Exercise description: After locating the line that contains "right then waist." in the records below, write out exactly that line and each line after it through the one that contains "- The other", and nothing else.

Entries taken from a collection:
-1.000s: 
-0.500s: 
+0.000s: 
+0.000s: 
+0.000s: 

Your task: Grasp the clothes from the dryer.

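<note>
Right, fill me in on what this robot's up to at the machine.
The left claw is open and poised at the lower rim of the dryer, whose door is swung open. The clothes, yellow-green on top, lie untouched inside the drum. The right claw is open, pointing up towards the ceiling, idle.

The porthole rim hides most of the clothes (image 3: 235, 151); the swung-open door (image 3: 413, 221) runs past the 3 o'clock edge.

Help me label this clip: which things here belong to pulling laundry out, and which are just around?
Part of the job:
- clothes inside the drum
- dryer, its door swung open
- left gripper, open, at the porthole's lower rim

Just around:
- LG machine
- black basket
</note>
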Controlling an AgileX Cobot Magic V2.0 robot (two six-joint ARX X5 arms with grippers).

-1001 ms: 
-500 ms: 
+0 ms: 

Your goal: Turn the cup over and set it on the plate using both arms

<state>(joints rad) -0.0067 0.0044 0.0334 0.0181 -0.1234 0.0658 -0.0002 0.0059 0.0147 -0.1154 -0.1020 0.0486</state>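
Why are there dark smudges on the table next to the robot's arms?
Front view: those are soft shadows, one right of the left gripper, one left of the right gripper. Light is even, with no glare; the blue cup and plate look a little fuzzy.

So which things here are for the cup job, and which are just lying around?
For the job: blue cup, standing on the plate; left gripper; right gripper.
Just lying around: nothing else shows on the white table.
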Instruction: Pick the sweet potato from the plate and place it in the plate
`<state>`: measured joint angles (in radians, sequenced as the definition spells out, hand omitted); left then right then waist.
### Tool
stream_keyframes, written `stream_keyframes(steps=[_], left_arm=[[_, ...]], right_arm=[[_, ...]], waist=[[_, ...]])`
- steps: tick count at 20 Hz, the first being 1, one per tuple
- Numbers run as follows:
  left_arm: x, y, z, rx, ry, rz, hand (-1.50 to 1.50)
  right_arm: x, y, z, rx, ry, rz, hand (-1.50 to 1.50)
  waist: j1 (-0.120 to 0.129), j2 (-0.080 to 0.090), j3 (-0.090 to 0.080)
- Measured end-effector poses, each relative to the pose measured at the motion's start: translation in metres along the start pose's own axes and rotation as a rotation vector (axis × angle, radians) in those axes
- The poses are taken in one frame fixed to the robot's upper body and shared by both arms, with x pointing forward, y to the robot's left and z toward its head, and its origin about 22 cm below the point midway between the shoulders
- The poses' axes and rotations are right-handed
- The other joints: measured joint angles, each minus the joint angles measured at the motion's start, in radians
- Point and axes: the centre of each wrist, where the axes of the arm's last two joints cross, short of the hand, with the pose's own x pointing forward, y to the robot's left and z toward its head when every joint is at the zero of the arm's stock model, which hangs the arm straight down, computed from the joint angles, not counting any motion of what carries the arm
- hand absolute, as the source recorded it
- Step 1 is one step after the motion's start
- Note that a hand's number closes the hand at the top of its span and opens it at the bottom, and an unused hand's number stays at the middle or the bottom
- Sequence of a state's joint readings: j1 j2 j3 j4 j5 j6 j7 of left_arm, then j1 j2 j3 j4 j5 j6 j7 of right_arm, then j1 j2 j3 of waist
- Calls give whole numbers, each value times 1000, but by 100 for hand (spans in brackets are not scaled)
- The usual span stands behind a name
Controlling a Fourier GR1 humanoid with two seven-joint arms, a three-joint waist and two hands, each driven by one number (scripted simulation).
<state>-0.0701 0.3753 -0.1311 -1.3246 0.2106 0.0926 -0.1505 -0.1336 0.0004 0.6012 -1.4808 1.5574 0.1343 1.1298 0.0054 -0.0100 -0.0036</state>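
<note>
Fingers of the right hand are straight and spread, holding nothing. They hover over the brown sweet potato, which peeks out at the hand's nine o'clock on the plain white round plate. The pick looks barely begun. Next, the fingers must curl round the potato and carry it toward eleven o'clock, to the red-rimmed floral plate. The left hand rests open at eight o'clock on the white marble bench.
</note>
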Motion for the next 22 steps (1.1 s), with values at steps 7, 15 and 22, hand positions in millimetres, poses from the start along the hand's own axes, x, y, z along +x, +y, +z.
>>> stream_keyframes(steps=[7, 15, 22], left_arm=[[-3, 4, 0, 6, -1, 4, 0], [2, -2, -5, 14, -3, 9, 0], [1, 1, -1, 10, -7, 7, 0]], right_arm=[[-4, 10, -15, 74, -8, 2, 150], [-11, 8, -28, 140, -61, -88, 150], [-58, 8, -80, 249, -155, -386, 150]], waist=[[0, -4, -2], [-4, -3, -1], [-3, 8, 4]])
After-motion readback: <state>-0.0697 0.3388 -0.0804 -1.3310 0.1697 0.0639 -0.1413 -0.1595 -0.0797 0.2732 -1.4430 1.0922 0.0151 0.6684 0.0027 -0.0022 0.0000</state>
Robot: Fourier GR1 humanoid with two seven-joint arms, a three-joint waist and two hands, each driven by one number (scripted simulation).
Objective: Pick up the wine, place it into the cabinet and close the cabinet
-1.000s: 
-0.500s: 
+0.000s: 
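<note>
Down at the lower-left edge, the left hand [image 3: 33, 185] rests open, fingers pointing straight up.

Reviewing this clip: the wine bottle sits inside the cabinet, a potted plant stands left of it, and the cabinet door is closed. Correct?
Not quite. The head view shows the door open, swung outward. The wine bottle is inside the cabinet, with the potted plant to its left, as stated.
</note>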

Response for this exercise:
`<state>`: measured joint angles (in radians, sequenced as the definition spells out, hand omitted); left then right then waist.
### Tool
stream_keyframes, written `stream_keyframes(steps=[_], left_arm=[[_, ...]], right_arm=[[_, ...]], waist=[[_, ...]])`
- steps: tick count at 20 Hz, the first being 1, one per tuple
- Numbers run as follows:
  left_arm: x, y, z, rx, ry, rz, hand (-1.50 to 1.50)
  right_arm: x, y, z, rx, ry, rz, hand (-1.50 to 1.50)
  waist: j1 (-0.120 to 0.129), j2 (-0.080 to 0.090), j3 (-0.090 to 0.080)
- Measured end-effector poses, each relative to the pose measured at the motion's start: translation in metres along the start pose's own axes and rotation as a rotation vector (axis × angle, radians) in those axes
- The poses are taken in one frame fixed to the robot's upper body and shared by both arms, with x pointing forward, y to the robot's left and z toward its head, and its origin about 22 cm below the point midway between the shoulders
- The poses' axes and rotations are right-handed
- The other joints: measured joint angles, each minus the joint angles measured at the motion's start, in radians

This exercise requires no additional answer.